Step 1: List the ingredients of the dish you are appraising. Include even small amounts of food, including a squirt of ketchup or spoonful of mayonnaise. Don't forget to account for cooking oil, seasonings and garnishes as well. Every dish should be portion controlled to ensure each chef serves the same meal at the same cost.
Step 2: Calculate the cost of each ingredient in each dish. For example, if a tomato costs 25 cents and each one yields eight slices, the tomato cost for a dish that includes two slices would be about 6 cents. Include a proportion of any delivery fees, interest, returns charges or other expenses directly related to purchasing foods.
Step 3: Add the total cost of the ingredients to calculate your food costs for that dish. Do not include the labor costs to prepare or serve the dish.
Step 4: Divide the menu price by the food cost to determine the percentage of the price that comes from food to begin determining if you have priced the meal correctly. For example, if you sell a meal for $18 and your food costs for that meal are $6, your food cost is 33 percent.
Step 5: Calculate your overhead cost per meal served. This includes all of the nonfood costs to run your restaurant, such as labor, rent, marketing, taxes and other expenses. Determine a daily overhead cost to run the restaurant and divide that by the number of customers you estimate you will serve each day. For example, if your overhead is $2,000 per day and you serve 250 customers daily, your overhead cost per person is $8. Include allowances for employee meals and food theft in the overhead figure, since these are not direct costs to serve a customer meal.
Step 6: Determine the target food-cost percentage you want for your menu items. Use your overhead costs to guide you. For example, if you sell a meal for $12 and have an $8 overhead cost, your food costs must be no more than $4 to break even. If you want a profit of $2 per plate, your sales price would then need to be $14, giving you a food-cost percentage of about 29 percent. If you feel your market will not support meals that cost more than $14, your chef will need to prepare menu items for no more than $4 each. If you sell meals for less than $14, your chef will need to use less than $4 of ingredients per meal, using your 29 percent guide.
Step 7: Examine your current menu prices to determine whether they cover your overhead and foods costs, and return a profit. Use your target food-cost percentage to do this. For example, if you determine that your food costs can be no more than 20 percent and a particular meal uses $4 of ingredients, you must sell that meal for at least $20.
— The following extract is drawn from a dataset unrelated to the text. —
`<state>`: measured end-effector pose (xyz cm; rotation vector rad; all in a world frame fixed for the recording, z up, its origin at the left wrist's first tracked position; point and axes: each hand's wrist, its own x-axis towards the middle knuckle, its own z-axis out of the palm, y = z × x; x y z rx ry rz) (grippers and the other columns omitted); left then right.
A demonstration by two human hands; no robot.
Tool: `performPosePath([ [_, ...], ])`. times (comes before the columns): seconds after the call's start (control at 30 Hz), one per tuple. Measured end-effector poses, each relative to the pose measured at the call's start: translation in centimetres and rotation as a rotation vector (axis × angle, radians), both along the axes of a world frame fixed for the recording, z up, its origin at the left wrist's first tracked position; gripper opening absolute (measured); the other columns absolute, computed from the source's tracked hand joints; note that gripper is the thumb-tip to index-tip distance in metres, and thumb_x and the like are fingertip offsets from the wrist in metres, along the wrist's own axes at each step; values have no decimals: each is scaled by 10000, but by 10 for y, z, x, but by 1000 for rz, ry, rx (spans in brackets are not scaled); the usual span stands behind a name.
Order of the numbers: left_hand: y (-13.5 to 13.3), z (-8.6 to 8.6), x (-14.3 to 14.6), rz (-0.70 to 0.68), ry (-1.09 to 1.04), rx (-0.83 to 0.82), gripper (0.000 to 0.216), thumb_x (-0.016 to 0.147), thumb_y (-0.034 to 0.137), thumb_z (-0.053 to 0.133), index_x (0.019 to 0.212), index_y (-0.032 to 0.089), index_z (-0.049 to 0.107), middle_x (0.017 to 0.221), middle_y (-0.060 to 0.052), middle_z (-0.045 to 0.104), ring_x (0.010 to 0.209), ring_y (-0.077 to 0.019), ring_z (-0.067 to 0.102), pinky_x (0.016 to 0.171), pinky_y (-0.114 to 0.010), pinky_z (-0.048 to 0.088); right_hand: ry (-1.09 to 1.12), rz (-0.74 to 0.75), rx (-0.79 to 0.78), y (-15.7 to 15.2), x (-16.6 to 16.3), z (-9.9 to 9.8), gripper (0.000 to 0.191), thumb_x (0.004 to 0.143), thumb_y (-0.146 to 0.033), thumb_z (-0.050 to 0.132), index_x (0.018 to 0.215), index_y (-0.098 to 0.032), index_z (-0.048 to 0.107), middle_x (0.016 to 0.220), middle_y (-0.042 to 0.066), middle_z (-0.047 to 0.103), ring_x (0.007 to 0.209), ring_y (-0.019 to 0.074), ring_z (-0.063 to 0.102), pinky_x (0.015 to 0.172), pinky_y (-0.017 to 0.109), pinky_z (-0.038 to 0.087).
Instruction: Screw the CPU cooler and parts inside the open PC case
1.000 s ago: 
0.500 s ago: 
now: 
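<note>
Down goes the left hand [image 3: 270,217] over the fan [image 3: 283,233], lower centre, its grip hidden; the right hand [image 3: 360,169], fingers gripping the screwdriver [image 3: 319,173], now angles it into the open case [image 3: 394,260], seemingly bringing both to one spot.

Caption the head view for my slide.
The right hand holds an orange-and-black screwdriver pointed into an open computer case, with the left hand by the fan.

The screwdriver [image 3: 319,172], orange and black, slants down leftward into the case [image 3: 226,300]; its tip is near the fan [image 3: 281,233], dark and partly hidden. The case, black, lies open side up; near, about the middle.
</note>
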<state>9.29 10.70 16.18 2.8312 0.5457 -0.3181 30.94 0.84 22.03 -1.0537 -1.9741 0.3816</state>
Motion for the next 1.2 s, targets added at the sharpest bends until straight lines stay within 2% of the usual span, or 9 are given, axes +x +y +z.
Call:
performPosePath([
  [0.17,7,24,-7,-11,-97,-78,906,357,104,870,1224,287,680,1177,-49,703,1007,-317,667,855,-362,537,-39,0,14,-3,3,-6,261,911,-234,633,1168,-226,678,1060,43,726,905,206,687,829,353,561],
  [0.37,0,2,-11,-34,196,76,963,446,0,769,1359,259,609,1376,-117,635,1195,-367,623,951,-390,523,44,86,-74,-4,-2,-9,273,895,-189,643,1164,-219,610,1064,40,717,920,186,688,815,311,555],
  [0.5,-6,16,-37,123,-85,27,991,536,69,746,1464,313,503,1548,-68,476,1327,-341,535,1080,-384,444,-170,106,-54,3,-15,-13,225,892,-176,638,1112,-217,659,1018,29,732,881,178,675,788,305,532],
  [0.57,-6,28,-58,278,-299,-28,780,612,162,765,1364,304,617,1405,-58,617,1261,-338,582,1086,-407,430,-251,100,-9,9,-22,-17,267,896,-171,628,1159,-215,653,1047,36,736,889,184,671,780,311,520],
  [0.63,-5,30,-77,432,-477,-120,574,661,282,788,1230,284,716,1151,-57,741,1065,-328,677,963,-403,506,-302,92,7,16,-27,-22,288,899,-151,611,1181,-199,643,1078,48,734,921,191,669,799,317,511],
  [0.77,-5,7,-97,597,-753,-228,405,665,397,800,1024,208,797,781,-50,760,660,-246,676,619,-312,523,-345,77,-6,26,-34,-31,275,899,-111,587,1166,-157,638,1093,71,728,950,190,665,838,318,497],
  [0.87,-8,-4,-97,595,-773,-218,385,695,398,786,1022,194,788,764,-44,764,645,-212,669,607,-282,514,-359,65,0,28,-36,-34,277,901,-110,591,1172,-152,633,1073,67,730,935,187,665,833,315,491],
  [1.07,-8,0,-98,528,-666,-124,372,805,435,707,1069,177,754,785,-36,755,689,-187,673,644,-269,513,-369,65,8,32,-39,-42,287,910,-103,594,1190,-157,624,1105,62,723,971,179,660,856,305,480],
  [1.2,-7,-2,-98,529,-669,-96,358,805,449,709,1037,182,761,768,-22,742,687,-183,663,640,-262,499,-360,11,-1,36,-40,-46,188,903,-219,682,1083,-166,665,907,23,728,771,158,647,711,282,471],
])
Step 8: Determine whether you need to calculate different food cost percentages for different services or items. For example, a low-cost breakfast menu might require food costs to be less than 20 percent of the ticket since profit margins are small. A more expensive dinner menu might support foods costs as high as 35 percent per plate.
Step 9: Analyze your sales by item to see if your food-cost percentages can support your business. If you determine that you are selling mainly low-cost items, you may need to raise those prices -- or lower your food costs -- to be profitable. Look at total food costs per service and divide by total sales to get a more complete picture of your food costs without having to calculate the actual cost of each menu item.